Exercise directions: Copy out the listing in full, exactly as written, but not its pictures.
╭──
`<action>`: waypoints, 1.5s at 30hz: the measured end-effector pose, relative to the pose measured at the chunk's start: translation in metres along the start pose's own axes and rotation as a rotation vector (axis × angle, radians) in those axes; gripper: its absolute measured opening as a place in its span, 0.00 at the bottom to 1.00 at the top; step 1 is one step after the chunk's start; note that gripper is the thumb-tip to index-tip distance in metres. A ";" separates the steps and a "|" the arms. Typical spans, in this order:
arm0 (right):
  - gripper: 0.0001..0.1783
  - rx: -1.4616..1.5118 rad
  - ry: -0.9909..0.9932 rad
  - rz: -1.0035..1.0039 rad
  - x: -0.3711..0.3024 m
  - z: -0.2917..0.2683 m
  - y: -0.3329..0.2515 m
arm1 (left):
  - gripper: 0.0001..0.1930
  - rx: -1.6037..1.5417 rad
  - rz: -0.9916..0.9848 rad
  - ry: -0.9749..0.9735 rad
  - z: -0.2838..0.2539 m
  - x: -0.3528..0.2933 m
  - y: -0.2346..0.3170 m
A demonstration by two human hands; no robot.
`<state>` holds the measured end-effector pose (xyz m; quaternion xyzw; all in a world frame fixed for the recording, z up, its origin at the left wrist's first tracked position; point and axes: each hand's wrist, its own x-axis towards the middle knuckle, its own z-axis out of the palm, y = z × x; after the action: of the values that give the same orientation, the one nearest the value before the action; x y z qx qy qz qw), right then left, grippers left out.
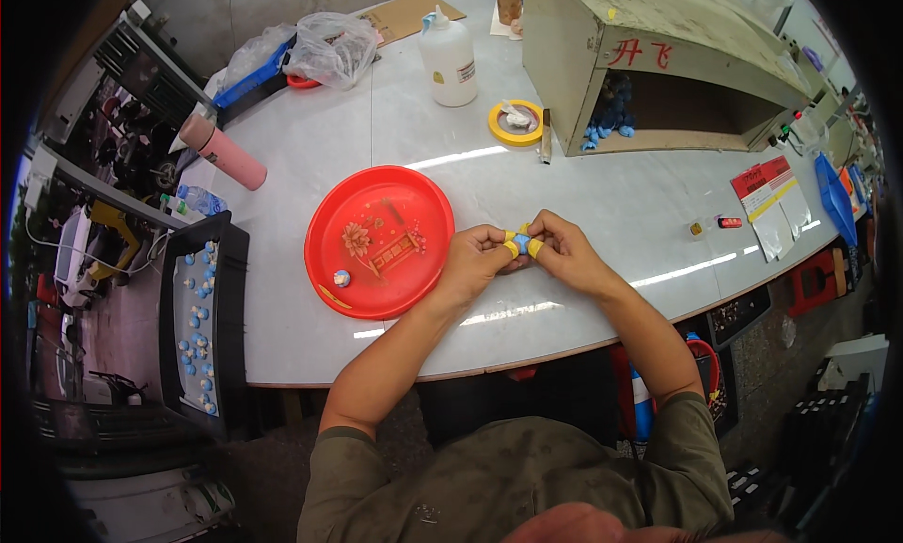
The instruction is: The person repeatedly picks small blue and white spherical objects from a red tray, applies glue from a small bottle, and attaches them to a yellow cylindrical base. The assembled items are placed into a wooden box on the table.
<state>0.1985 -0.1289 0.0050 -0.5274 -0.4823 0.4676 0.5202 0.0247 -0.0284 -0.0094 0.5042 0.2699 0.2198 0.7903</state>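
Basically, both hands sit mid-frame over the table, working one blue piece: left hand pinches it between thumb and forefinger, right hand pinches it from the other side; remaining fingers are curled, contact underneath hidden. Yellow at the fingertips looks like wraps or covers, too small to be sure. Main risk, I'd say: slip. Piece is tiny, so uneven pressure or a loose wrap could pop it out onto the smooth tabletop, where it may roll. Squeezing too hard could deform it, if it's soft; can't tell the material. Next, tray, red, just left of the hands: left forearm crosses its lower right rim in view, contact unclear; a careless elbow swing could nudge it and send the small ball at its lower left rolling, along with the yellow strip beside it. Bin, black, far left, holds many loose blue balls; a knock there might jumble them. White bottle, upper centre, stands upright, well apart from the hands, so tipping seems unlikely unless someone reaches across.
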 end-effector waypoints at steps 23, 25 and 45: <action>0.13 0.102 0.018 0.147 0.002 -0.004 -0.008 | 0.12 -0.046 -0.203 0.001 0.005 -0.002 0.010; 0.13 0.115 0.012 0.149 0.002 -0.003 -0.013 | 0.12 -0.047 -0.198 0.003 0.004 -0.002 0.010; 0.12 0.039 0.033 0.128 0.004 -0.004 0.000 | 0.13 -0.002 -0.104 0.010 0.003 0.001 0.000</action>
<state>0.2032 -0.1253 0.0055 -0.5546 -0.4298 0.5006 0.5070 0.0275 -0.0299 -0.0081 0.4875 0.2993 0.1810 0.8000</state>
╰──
Reply to the exercise:
`<action>`: waypoints, 1.5s at 30hz: the measured end-effector pose, relative to the pose measured at the chunk's start: translation in metres along the start pose's own axes and rotation as a rotation vector (axis × angle, radians) in those axes; gripper: its absolute measured opening as a place in its span, 0.00 at the bottom to 1.00 at the top; step 1 is one step after the chunk's start; note that gripper is the thumb-tip to index-tip distance in metres. A ";" separates the steps and a "|" the arms. Typical spans, in this order:
arm0 (right):
  - gripper: 0.0001..0.1783
  - rx: -1.4616..1.5118 rad
  - ry: -0.9909..0.9932 rad
  - rz: -1.0035..1.0039 rad
  - x: -0.3711..0.3024 m
  - z: -0.2917..0.2683 m
  - y: -0.3329..0.2515 m
arm1 (left):
  - gripper: 0.0001..0.1930
  - rx: -1.6037..1.5417 rad
  - rz: -0.9916..0.9848 rad
  - ry: -0.9749..0.9735 rad
  - z: -0.2838..0.2539 m
  - x: -0.3528..0.2933 m
  - y: -0.2346..0.3170 m
A demonstration by two human hands; no robot.
`<state>` holds the measured end-effector pose (xyz m; quaternion xyzw; all in a world frame fixed for the recording, z up, its origin at the left wrist's first tracked position; point and axes: each hand's wrist, its own x-axis towards the middle knuckle, its own z-axis out of the palm, y = z × x; after the action: of the values that give the same orientation, the one nearest the value before the action; x y z qx qy qz qw), right then left, grippers left out.
The instruction is: The person repeatedly picks small blue and white spherical objects from a red tray, applies glue from a small bottle, and attaches them to a yellow cylindrical base. The assembled items are placed into a wooden box on the table.
<state>0.1985 -0.1289 0.0050 -0.5274 -0.4823 0.4676 0.5202 0.0247 -0.0284 -0.0094 0.5042 0.2699 0.2198 0.7903</state>
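Basically, both hands sit mid-frame over the table, working one blue piece: left hand pinches it between thumb and forefinger, right hand pinches it from the other side; remaining fingers are curled, contact underneath hidden. Yellow at the fingertips looks like wraps or covers, too small to be sure. Main risk, I'd say: slip. Piece is tiny, so uneven pressure or a loose wrap could pop it out onto the smooth tabletop, where it may roll. Squeezing too hard could deform it, if it's soft; can't tell the material. Next, tray, red, just left of the hands: left forearm crosses its lower right rim in view, contact unclear; a careless elbow swing could nudge it and send the small ball at its lower left rolling, along with the yellow strip beside it. Bin, black, far left, holds many loose blue balls; a knock there might jumble them. White bottle, upper centre, stands upright, well apart from the hands, so tipping seems unlikely unless someone reaches across.
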 end-effector waypoints at steps 23, 25 and 45: <action>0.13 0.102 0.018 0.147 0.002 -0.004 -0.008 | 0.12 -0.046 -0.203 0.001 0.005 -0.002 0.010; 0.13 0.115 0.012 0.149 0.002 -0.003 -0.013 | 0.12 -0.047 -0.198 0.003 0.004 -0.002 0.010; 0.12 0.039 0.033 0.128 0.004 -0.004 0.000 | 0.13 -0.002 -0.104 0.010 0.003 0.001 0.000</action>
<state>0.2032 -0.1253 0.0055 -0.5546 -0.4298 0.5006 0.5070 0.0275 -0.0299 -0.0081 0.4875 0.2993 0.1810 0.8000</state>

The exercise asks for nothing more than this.